* Task to carry out: Every line of the records below that holds the word "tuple" should be copied out.

Data excerpts:
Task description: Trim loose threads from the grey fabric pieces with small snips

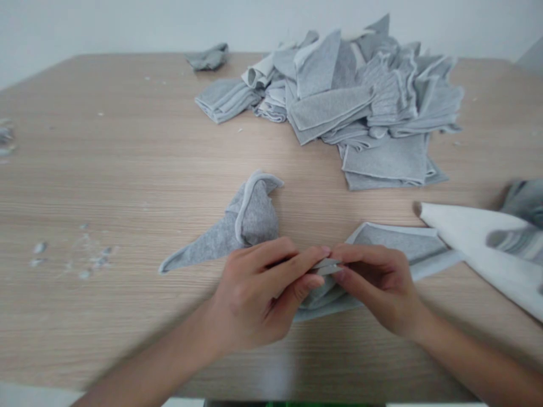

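- Head view, centre: I see the left hand and right hand meeting over the cloth, which lies near the front edge of the table.
- Fingers: each thumb and forefinger closes in a pinch on thin grey layers, which look to me like the cloth's edge. The remaining fingers are curled; I cannot tell whether they grip anything.
- Grip: I judge that pinching side by side keeps the layers aligned and raised, where their edges can be seen.
- Left of centre: a grey piece rests crumpled just beyond the left hand, its narrow end pointing left.
- Right: a white piece with a dark tip meets the cloth's far end; I cannot tell which overlies the other.
- Back: a loose pile of folded grey pieces stands beyond both hands, probably to leave working room in front; a small scrap lies apart, to its left.
- Far left: pale flecks lie scattered, well apart from the hands.
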`<state>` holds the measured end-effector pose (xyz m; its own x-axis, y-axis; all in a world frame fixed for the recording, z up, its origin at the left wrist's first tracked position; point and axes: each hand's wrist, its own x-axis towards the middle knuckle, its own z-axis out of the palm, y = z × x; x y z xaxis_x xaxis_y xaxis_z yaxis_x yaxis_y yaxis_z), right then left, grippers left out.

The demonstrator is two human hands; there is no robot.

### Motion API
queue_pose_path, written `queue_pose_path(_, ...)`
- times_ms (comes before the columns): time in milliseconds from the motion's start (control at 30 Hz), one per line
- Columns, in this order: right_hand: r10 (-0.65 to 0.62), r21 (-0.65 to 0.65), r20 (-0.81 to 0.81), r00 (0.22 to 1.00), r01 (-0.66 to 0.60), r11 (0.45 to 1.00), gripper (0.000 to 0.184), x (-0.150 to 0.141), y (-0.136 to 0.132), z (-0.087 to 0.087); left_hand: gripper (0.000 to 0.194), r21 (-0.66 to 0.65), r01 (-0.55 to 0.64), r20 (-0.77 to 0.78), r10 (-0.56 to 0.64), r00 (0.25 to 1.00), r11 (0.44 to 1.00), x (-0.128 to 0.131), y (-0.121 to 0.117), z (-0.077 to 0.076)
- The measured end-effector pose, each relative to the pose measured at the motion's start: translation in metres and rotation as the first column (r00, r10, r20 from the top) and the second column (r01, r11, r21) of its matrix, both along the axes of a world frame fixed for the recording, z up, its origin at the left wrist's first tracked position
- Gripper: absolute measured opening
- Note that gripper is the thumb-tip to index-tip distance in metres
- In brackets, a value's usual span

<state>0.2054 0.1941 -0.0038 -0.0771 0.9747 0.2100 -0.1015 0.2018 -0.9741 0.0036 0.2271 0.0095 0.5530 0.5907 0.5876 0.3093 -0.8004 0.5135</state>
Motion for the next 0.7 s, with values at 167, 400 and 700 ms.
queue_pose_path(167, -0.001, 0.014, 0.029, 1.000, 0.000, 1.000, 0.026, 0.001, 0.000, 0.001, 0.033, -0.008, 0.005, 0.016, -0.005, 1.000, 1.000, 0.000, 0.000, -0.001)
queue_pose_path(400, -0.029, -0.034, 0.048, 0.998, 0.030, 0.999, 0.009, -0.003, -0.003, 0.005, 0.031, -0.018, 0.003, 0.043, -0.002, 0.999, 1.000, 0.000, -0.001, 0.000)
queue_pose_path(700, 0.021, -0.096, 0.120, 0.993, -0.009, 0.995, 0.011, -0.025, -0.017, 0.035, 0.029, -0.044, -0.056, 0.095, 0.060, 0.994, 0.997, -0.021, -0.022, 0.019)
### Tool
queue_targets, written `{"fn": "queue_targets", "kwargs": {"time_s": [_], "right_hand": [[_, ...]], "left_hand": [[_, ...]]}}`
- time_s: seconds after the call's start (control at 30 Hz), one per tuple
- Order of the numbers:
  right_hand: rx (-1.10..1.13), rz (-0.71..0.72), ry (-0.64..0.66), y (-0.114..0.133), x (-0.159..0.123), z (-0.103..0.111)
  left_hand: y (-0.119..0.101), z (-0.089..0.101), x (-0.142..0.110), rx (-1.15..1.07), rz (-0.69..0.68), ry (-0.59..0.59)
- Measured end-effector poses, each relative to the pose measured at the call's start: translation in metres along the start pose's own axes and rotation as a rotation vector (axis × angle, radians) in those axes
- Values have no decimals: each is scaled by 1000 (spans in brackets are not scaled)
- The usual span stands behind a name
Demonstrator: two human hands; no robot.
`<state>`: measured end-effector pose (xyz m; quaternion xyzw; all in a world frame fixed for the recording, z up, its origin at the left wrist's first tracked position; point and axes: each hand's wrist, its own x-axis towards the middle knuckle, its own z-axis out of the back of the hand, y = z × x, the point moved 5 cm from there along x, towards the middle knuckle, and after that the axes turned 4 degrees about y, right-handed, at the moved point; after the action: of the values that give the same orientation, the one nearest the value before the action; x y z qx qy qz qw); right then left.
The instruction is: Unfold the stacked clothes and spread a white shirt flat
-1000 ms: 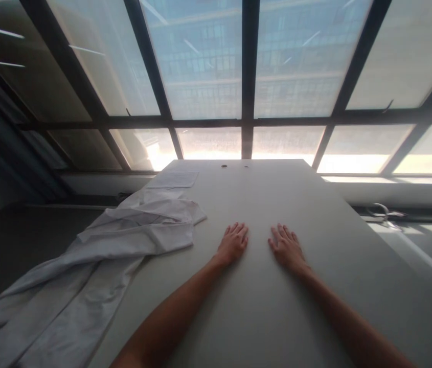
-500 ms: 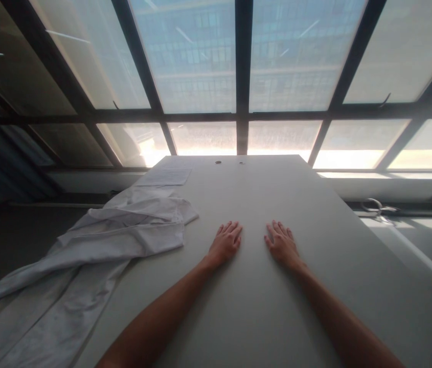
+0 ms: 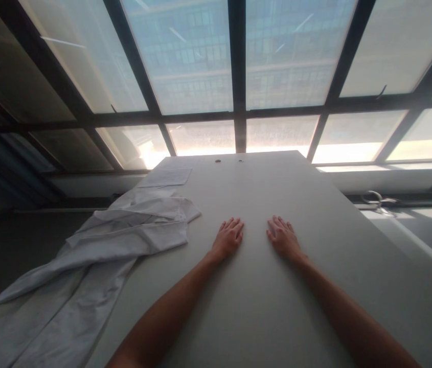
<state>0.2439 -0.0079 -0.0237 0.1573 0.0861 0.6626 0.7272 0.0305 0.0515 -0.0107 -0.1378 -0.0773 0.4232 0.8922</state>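
Left hand: my left hand (image 3: 228,239) lies palm down on the white counter (image 3: 254,194), its fingers (image 3: 234,224) extended, slightly spread, with nothing in their hold.
Right hand: my right hand (image 3: 283,240) mirrors it, flat on the counter, fingers stretched out and holding nothing; a strip of white surface separates the two hands.
Pale cloth: a crumpled cloth (image 3: 135,245), seemingly a garment, lies along the counter's left side, near my left hand but apart from it, and runs down to the lower left corner of the view, covering the counter's left edge.
Folds: the cloth lies in loose, uneven layers, with long creases along it and a bunched far end; as I judge it, no neat fold or smoothing is done, and any handling of it is left, since neither hand touches it.
Paper sheet: a flat sheet (image 3: 167,177) lies beyond the cloth at the counter's far left; whether the two touch, I cannot tell.
Far end: a small dark round spot (image 3: 218,161) and a smaller mark (image 3: 241,161) sit near the counter's far edge, before the windows (image 3: 200,61).
Right side: a shiny curved object (image 3: 372,197), too blurred to name, shows beyond the counter.
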Motion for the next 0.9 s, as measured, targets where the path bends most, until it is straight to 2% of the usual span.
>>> {"fn": "queue_targets", "kwargs": {"time_s": [0.9], "right_hand": [[-12, 6, -4, -2, 0, -1]], "left_hand": [[4, -4, 1, -9, -17, -20]]}}
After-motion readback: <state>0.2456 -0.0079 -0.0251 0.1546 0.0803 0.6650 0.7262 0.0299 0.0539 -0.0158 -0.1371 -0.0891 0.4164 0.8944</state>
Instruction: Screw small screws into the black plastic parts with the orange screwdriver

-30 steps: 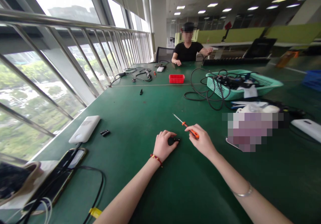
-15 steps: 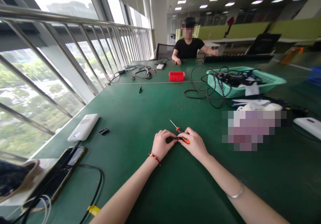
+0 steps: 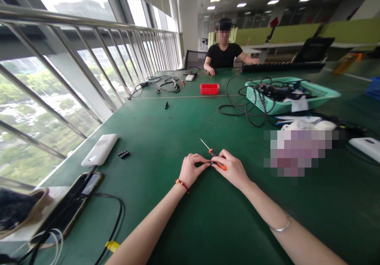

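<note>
In the head view, the left hand (image 3: 190, 170) pinches a small, mostly hidden black piece (image 3: 212, 162) at its three o'clock, where its fingertips meet the right hand (image 3: 234, 170). The right hand is closed round a screwdriver (image 3: 213, 152), its tip pointing toward eleven. From the hands, a red tray (image 3: 209, 90) lies at twelve, a green basket (image 3: 276, 107) at two and a white power bank (image 3: 99, 150) near nine.

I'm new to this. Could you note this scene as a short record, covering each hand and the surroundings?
Left hand: pinching a small black piece, mostly hidden
Right hand: holding an orange-and-black-handled screwdriver
Surface: smooth green table
Ahead: red rectangular plastic box
Ahead right: mint-green perforated plastic basket holding black cables
Far side: seated person in a black top
</note>
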Demonstrator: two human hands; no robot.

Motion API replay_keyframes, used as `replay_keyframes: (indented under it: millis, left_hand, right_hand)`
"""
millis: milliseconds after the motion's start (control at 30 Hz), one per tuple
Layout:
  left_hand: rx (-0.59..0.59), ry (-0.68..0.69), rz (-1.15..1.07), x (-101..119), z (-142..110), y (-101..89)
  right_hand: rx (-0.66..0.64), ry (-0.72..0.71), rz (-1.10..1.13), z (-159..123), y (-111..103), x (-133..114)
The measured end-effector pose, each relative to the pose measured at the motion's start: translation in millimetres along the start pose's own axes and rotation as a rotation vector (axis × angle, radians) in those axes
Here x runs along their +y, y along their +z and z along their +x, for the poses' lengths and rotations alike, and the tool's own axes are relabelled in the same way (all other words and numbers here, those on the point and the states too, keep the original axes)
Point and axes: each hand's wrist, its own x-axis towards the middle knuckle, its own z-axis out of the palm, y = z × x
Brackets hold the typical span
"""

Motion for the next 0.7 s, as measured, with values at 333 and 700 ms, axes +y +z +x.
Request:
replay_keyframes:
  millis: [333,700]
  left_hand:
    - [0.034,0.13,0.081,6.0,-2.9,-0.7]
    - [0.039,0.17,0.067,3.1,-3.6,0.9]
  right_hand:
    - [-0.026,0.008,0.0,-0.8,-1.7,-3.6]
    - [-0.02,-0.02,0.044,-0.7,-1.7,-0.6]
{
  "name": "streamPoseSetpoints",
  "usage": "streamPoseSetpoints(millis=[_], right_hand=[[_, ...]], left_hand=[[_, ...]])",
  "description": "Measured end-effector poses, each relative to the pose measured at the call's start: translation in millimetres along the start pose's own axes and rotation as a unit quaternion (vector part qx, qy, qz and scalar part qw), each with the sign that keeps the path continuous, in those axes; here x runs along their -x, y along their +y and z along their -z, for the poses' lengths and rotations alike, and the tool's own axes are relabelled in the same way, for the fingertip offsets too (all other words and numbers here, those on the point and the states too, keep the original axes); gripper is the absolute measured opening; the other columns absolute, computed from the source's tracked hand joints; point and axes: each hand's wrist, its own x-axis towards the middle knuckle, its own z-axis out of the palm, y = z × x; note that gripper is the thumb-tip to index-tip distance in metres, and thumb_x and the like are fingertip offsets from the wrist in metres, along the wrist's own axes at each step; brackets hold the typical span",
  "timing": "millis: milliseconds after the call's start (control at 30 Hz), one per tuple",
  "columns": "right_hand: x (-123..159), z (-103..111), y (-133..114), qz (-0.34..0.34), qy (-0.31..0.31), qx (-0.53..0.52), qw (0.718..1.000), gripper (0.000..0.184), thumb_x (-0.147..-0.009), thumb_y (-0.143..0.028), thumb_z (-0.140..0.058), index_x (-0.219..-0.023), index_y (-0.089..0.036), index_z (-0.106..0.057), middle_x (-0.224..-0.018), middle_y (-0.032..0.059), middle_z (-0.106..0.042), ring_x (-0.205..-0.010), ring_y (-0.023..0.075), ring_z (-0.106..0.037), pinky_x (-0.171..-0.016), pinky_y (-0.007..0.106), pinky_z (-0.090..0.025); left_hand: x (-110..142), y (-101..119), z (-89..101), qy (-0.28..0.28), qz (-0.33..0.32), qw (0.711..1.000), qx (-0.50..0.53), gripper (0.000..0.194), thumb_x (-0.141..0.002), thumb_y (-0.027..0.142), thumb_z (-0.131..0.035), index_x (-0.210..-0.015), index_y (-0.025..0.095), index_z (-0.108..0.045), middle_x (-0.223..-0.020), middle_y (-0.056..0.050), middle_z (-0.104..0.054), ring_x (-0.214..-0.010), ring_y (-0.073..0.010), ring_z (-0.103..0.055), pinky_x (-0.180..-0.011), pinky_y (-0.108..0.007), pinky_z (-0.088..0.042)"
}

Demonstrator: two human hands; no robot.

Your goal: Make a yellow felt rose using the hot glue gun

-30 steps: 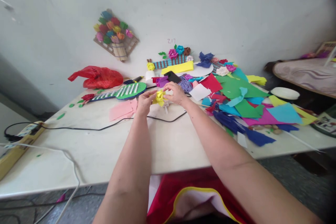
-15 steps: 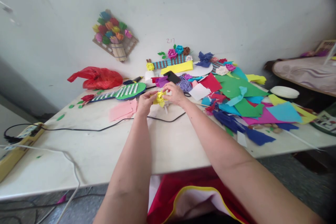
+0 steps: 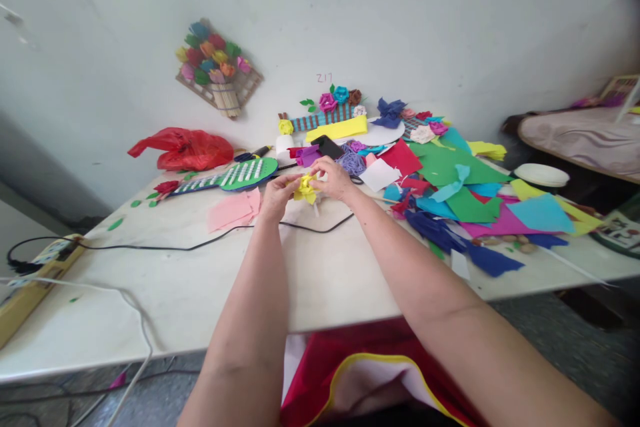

* Written answer:
- time_s: seconds after the call's start (control at 30 Hz), one per tuple
millis: milliseconds after the motion's start (control at 30 Hz), one per tuple
  "timing": "millis: milliseconds after the call's start (control at 30 Hz), one per tuple",

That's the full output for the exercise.